Even less visible than they were last year, Reggie and Holly pop up to explain how it all works. With all the various rounds and gimmicks, it’s all starting to sound a little complicated. Don’t be too surprised if they introduce a new round this year where the vocalists have to take it in turns to perform the Randy Newman songbook while gargling with egg whites. Time to check in with the judges one last time, mostly so that we can ensure that still has that ridiculous side parting. You know, the one that resembles a bypass carved into a hillside. Only now it’s been paired with a giant kirby grip that seems to be oxidizing the hair around it. And let’s not forget lovely old twinkly-eyed Tom, who’s patiently sitting there - a fresh dusting of snow on a fruit bowl full of tangerines. We’ve got ten contestants to get through tonight, and the clocks go forward at 1am, so we’d best crack on.
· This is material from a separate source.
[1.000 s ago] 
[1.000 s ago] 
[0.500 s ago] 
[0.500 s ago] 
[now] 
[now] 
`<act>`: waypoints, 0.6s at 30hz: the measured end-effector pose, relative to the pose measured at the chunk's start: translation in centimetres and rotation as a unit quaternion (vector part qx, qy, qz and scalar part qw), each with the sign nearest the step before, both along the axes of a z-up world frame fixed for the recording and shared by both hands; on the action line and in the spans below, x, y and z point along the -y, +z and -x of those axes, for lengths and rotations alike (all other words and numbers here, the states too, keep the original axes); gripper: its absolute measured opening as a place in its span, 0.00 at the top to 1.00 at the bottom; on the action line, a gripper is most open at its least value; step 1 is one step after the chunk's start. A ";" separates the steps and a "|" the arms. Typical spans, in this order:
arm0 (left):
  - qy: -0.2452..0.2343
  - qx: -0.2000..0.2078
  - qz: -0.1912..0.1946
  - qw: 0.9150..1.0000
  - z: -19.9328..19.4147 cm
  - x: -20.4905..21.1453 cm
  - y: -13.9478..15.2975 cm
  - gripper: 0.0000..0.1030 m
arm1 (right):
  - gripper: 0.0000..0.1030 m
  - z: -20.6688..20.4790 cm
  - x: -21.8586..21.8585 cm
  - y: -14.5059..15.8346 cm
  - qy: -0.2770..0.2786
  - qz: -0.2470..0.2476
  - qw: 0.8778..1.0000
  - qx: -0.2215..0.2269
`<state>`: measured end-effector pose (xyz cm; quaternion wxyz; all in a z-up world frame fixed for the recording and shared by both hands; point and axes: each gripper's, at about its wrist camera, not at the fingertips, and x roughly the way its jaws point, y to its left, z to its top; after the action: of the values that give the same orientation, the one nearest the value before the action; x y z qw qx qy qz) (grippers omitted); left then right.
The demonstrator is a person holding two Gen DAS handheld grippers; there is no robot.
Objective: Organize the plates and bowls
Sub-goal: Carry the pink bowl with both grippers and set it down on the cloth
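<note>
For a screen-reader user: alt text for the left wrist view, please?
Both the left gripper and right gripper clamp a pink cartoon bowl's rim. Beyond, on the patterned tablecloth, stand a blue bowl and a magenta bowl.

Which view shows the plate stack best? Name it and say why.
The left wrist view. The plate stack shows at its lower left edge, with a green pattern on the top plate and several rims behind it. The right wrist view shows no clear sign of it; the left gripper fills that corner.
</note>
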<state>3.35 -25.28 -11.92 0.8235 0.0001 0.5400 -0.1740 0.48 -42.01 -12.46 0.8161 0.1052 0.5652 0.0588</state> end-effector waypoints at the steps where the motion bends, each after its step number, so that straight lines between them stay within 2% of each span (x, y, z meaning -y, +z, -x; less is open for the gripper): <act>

First up is Ash Morgan, who does art sessions for kids with special needs. He makes a big deal about being from The Valleys, but I guess everywhere looks like a valley when you’re built like a hillock. He’s clearly struggling with his nerves, so Holly helps out by reminding him that he’s going to be singing in front of the world’s biggest superstars. And Danny from The Script. Despite the fact that he speaks with a wheezy shortness of breath, he’s fine when he’s singing. Less than a minute into his impressive performance and already Jessie J is making it about her, leaping out of her chair and spreading herself all over the stage. Will tells him his heart is as big as his voice, but it’s probably best to steer clear of too many size references. Jessie wants to work with him because she’s real, and as she rushes up to hug the first of her 12 acts, we get a close up on her awful green fingernails. My best guess is that she’s been fiddling with the rotating mechanism in her chair and needed to wash her hands with Swarfega.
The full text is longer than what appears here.